A recent court ruling highlights the importance of strong legal protections for smartphone privacy–and should remind us that current law does only a scattershot job of protecting our electronic data.

In an opinion published January 10, a federal magistrate judge in Oakland, California, ruled that the Fifth Amendment's protections against self-incrimination extend to phones equipped with biometric locks. Federal police can search a residence, the court ruled, but may not force anyone present during a search to hold their finger, thumb, iris, or other body part up against a phone to try to unlock it.

This opinion follows a series of cases involving compelled disclosures of passphrases that unlock mobile phones. Some courts, but not all, have reached the conclusion that forcing a criminal defendant to divulge a passphrase runs afoul of the Fifth Amendment, which says no person "shall be compelled in any criminal case to be a witness against himself."

There are good reasons to think this is the right result, at least in this case.
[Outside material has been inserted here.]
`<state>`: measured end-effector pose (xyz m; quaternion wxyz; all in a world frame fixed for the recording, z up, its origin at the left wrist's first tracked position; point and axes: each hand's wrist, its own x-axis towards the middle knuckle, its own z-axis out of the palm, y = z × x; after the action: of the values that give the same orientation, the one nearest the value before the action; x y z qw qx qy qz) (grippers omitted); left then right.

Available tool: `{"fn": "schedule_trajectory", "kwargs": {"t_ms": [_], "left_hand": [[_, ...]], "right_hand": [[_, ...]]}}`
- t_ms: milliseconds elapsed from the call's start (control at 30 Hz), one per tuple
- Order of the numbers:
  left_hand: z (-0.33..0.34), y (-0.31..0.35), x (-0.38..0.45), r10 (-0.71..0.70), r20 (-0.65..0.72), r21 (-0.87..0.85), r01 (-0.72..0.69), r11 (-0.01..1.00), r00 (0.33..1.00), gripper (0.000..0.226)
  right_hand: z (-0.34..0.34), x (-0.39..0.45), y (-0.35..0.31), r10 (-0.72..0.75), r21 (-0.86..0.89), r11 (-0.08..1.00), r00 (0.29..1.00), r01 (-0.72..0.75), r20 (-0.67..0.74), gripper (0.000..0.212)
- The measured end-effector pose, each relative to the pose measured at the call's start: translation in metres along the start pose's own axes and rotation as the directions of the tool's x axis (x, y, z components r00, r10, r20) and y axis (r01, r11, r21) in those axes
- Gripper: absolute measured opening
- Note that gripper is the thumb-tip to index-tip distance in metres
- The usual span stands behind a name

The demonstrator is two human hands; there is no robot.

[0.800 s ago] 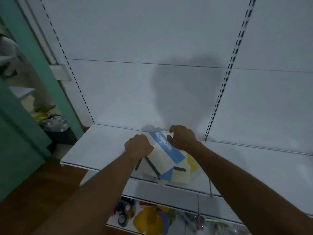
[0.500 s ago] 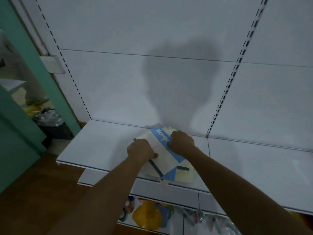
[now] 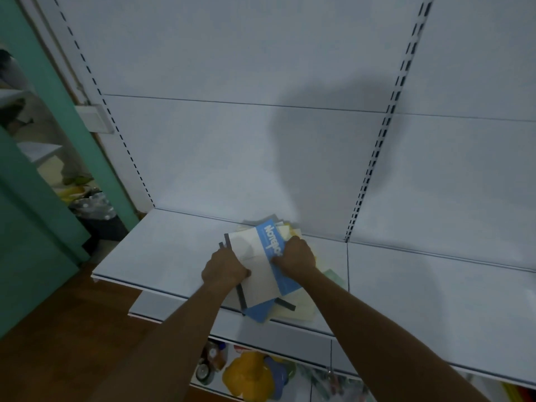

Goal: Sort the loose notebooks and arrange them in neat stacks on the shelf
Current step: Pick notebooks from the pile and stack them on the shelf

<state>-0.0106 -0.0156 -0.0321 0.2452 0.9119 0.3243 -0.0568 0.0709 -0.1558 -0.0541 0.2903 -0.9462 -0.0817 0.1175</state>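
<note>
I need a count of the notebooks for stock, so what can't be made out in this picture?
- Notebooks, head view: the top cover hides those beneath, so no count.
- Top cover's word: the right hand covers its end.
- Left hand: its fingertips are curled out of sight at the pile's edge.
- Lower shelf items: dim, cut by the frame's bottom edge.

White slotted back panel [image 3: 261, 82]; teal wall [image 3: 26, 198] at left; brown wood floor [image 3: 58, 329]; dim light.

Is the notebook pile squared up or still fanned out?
Fanned out: the notebook pile on the shelf shows skewed blue and yellow corners under both hands.
</note>
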Motion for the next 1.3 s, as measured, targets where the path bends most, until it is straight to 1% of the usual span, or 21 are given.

Despite determined efforts by the cypherpunks in the 1990s, as technology has advanced, so has the amount and variety of data that law enforcement can access. Most electronic communications, including email and Facebook Messenger, are stored in unencrypted form and can be obtained by police. AT&T, Verizon, and other wireless providers record the locations of customers' mobile devices, which are accessible with a warrant. Records of calls receive less privacy protection than that.

Our society's databasification has reached an advanced stage. The vast majority of transactions at stores, restaurants, and gas stations use credit and debit cards instead of cash, and law enforcement can obtain those records without a warrant (sometimes even in real time). Cloud storage has largely replaced local storage. Traffic cameras, automatic license plate identification, and electronic toll tags add to this pool of data.

Any one of these developments might not have had a dramatic impact on privacy. Taken together, they've handed law enforcement an all-encompassing suite of investigative powers: the Justice Department's Electronic Surveillance Manual (2005 edition) weighs in at no fewer than 228 pages. As databases balloon and governmental authority expands, electronic privacy has shrunk.

Taking a muscular view of Fifth Amendment protections for mobile devices can tilt this balance back toward the individual.

This brings us to the January 10 ruling by U.S. Magistrate Judge Kandis Westmore, which involves a criminal investigation into alleged extortion. Some suspects allegedly used Facebook Messenger to threaten to distribute an embarrassing video unless the victim paid them off. Police sought a court order allowing them to raid an Oakland residence and use the biometrics–faces, irises, fingerprints, thumbprints–of anyone present to unlock any electronic devices discovered in that search.

It's not a perfect test case for either law enforcement or privacy advocates. First, because law enforcement has the ability to use legal process to obtain the communications and other account data including IP address directly from Facebook, it's not clear that unlocking any mobile devices is necessary. Second, the request to unlock mobile devices seized from "any individual present at the time of the search"–even if that person is an innocent guest and not a suspect–is overly broad and intrusive. A narrower request from prosecutors would avoid these constitutional questions.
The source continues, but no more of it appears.